Below this sentence is a listing; return exactly its lines from the one with "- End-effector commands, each" to the one with "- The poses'", both kept, and nothing more.

**** EXERCISE DATA ****

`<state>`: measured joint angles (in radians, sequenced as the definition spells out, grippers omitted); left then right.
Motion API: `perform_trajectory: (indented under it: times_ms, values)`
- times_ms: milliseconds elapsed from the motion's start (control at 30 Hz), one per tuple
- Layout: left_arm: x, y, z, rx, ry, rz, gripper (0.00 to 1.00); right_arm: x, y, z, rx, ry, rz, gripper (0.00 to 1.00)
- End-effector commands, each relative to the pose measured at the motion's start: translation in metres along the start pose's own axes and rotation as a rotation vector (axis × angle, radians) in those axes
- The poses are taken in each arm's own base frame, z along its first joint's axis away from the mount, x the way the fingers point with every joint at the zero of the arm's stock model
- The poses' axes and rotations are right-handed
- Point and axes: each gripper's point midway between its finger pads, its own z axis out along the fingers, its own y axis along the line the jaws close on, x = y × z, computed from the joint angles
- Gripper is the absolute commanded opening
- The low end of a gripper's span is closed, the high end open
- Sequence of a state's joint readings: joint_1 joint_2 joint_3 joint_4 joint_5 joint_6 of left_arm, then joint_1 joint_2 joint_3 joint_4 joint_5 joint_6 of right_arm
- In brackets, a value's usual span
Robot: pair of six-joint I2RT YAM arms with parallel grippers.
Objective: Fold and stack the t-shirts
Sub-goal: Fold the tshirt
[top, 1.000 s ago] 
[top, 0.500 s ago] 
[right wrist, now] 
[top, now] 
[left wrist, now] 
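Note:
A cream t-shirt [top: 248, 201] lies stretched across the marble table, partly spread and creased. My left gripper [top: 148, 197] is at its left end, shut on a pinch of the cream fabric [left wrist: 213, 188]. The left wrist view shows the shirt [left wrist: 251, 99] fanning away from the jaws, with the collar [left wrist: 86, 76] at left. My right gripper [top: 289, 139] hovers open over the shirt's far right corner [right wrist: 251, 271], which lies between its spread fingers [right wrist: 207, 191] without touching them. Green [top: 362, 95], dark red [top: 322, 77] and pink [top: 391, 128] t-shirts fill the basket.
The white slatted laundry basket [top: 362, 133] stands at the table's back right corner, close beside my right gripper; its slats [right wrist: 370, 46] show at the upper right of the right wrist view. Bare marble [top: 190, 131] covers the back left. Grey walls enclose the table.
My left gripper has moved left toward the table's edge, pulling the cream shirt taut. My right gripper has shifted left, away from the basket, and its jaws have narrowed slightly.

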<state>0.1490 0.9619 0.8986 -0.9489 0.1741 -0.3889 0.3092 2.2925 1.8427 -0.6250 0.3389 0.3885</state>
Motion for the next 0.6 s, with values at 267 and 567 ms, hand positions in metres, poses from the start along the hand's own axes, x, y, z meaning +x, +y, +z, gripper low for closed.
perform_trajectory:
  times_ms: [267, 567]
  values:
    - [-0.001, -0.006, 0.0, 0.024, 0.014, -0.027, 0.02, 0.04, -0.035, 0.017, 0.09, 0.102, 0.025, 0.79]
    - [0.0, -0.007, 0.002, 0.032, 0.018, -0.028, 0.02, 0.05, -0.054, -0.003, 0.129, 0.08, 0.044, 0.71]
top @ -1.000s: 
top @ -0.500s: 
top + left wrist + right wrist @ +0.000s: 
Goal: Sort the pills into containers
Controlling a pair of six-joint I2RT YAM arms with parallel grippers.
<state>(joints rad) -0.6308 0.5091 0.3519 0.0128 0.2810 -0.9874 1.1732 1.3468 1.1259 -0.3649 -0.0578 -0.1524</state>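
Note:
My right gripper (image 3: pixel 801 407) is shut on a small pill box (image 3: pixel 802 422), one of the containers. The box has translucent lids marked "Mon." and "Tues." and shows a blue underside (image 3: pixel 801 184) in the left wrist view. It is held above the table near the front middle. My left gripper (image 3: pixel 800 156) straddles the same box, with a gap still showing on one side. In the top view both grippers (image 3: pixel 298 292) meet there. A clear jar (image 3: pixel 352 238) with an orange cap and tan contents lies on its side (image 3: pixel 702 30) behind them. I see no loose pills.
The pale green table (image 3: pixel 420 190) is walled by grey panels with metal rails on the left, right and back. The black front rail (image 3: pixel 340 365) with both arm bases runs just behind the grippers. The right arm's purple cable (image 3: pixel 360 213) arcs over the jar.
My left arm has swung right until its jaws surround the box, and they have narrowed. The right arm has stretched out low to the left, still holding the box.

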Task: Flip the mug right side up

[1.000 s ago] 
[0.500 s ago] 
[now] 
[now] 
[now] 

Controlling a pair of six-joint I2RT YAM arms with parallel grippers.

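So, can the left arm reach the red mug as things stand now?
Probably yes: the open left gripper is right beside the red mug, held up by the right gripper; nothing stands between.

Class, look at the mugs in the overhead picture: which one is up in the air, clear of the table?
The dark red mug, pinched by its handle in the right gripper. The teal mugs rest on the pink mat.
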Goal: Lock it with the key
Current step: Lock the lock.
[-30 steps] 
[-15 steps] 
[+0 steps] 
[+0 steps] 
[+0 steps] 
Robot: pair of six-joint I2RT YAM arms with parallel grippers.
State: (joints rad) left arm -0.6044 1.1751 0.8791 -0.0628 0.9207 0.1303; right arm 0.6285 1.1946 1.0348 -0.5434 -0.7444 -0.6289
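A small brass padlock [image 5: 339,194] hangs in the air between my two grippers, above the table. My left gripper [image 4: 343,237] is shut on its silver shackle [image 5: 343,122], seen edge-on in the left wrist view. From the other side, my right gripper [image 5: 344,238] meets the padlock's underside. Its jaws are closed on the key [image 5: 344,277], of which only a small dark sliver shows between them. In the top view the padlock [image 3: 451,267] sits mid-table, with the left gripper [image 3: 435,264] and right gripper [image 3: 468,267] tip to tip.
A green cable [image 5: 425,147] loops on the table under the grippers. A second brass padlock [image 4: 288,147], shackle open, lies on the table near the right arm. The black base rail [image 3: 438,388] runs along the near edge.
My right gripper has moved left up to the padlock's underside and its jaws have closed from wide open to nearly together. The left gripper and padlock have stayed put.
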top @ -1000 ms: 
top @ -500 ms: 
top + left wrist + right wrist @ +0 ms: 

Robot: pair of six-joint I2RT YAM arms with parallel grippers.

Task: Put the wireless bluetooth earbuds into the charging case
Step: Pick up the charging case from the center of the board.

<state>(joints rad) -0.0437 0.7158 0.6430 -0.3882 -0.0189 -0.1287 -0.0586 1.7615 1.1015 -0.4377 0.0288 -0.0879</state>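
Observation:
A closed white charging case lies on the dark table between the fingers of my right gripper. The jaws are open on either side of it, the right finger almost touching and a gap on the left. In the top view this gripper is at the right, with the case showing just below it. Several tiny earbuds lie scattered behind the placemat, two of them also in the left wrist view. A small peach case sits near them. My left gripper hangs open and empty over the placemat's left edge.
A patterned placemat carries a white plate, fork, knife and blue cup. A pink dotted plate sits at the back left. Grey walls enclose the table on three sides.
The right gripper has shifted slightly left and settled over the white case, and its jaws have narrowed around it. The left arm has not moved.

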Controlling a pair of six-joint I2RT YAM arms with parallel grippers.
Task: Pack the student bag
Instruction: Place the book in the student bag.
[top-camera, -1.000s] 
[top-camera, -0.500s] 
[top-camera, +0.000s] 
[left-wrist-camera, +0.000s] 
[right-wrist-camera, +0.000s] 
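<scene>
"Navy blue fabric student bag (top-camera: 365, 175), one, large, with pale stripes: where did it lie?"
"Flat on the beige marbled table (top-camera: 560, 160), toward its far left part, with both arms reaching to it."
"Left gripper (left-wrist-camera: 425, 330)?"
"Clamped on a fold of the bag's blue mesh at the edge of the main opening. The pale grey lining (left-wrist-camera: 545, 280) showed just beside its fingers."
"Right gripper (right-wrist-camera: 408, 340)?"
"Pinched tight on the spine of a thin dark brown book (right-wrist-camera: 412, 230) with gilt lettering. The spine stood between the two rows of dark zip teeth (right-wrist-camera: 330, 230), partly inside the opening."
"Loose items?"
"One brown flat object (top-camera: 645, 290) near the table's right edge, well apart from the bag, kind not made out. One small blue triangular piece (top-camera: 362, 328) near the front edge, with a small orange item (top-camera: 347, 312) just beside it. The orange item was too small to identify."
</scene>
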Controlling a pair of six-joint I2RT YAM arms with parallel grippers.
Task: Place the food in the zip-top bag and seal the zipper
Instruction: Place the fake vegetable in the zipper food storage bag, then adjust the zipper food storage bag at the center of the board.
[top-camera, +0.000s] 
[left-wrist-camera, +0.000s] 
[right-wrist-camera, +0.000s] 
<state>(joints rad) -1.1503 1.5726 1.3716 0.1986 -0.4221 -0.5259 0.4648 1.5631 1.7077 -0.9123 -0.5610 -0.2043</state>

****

SOLUTION BELOW
- End-effector commands, each relative to the pose measured at the motion's start: translation in metres along the start pose's own axes and rotation as a rotation vector (axis × angle, radians) in those axes
- The poses are taken in each arm's own base frame, z along its first joint's axis away from the mount, x the way the fingers point with every joint at the zero of the arm's stock model
- The poses' axes and rotations are right-handed

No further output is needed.